▶ [WORK ITEM]:
With the pictures omitted, write out all of the listing exactly.

▶ [SOURCE DATA]:

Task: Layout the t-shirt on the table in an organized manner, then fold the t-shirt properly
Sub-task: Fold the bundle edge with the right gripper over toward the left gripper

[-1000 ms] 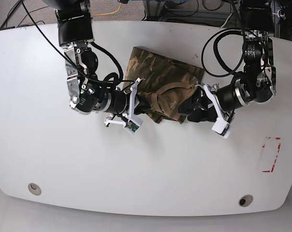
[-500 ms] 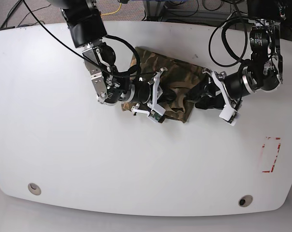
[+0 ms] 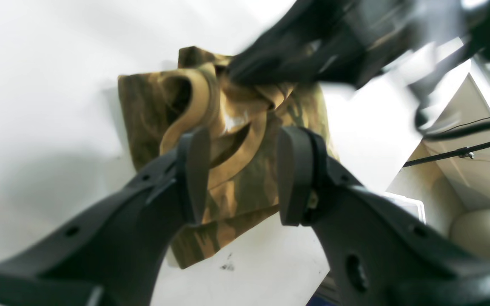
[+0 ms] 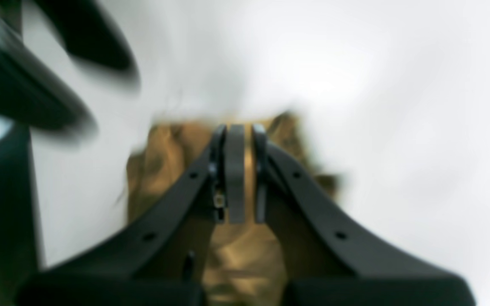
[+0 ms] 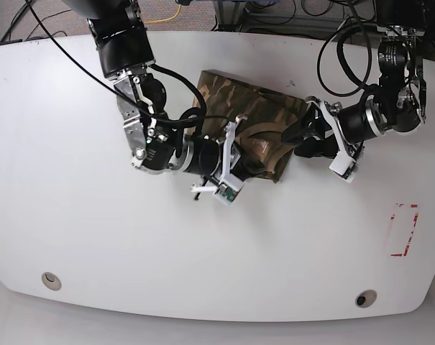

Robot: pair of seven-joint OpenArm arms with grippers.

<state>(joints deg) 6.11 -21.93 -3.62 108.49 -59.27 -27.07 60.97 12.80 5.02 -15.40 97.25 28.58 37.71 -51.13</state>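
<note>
Camouflage t-shirt (image 5: 254, 129) lies bunched on the table (image 5: 73, 237); with the right gripper (image 4: 240, 170) pressed together and the left gripper (image 3: 240, 176) standing apart and empty, each should pinch a single outer edge, I judge.

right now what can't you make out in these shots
- Right wrist view: motion blur smears the camouflage-print cloth t-shirt; whether the right gripper, jaws nearly together, pinches any cloth is unclear.
- Base view: the right arm covers the shirt's near-left part, and the right jaws are hidden behind its white camera mount.
- Left wrist view: the other arm, blurred, hides the shirt's far edge; the left gripper has open jaws.
- Base view: the glossy white table is cut off by the frame's left and right edges.
</note>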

▶ [THE ANSWER]:
Task: Layout the t-shirt on the table in an organized manner, then fold the t-shirt properly
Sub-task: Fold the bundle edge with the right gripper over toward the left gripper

[-1000 ms] 
[-500 ms] 
[+0 ms] 
[+0 ms] 
[+0 ms] 

Robot: pair of seven-joint OpenArm arms with grippers.

<state>(joints deg) 6.11 -21.93 -3.62 108.49 -59.27 -27.07 60.97 12.80 5.02 -15.40 97.25 28.58 37.71 -51.13</state>
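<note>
Camouflage t-shirt (image 5: 254, 129) lies bunched on the table (image 5: 73, 237); with the right gripper (image 4: 240, 170) pressed together and the left gripper (image 3: 240, 176) standing apart and empty, each should pinch a single outer edge, I judge.

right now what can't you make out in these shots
- Right wrist view: motion blur smears the camouflage-print cloth t-shirt; whether the right gripper, jaws nearly together, pinches any cloth is unclear.
- Base view: the right arm covers the shirt's near-left part, and the right jaws are hidden behind its white camera mount.
- Left wrist view: the other arm, blurred, hides the shirt's far edge; the left gripper has open jaws.
- Base view: the glossy white table is cut off by the frame's left and right edges.
</note>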

Work on this exercise has concluded.